§ **EXERCISE PROMPT**
What lines in the records below contain the string "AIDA"? Copy every one.

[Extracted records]
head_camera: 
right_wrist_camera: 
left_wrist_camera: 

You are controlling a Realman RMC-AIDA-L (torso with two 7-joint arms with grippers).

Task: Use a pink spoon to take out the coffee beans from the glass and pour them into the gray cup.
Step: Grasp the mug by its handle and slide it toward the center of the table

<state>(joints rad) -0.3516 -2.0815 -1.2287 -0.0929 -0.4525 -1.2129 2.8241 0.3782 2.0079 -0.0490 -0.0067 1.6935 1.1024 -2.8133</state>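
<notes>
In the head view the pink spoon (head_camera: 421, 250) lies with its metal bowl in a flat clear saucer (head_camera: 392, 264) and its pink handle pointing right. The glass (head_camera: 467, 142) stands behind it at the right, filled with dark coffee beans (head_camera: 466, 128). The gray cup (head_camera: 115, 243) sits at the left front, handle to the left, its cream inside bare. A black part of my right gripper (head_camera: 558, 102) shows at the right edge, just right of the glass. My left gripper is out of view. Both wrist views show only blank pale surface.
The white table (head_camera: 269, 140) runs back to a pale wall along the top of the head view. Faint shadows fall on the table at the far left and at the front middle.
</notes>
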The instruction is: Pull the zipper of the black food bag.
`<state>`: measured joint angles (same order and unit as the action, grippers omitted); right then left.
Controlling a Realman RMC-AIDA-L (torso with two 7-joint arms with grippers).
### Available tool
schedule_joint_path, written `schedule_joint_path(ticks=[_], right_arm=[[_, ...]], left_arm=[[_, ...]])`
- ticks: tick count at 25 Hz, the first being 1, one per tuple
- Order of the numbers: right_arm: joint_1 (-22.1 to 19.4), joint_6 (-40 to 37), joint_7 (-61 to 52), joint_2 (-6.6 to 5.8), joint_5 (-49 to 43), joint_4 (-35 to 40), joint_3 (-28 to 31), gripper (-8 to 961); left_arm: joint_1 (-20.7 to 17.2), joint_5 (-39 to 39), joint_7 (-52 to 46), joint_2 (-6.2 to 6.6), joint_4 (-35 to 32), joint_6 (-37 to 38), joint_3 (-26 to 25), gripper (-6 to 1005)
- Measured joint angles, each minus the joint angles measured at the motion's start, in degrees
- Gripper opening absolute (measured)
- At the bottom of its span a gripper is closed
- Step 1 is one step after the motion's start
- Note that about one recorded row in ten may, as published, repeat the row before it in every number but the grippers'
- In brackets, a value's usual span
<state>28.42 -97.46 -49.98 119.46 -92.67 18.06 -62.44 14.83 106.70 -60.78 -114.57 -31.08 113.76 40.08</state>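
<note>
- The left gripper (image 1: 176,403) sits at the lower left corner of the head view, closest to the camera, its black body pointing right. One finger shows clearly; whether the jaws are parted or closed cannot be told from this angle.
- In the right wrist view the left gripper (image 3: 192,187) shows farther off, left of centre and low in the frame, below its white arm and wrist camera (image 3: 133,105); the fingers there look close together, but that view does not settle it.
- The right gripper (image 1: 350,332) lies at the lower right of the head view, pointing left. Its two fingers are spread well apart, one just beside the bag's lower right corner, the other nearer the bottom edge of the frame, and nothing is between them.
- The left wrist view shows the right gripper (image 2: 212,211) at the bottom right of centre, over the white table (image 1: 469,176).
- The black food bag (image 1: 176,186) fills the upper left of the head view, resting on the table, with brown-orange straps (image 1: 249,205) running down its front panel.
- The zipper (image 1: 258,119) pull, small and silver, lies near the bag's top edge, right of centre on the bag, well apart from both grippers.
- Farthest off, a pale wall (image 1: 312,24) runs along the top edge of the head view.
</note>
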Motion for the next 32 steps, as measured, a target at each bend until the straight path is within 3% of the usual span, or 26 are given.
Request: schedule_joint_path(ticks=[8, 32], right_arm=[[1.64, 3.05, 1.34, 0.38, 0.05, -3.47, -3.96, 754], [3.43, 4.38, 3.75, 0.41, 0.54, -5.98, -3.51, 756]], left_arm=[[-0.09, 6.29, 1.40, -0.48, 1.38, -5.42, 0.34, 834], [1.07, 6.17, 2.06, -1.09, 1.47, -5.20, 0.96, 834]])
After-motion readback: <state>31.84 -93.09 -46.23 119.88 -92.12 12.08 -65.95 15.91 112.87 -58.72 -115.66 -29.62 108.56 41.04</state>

§ **ANSWER TO THIS PROBLEM**
You are controlling a Realman RMC-AIDA-L (torso with two 7-joint arms with grippers).
Controlling a Realman RMC-AIDA-L (torso with two 7-joint arms with grippers).

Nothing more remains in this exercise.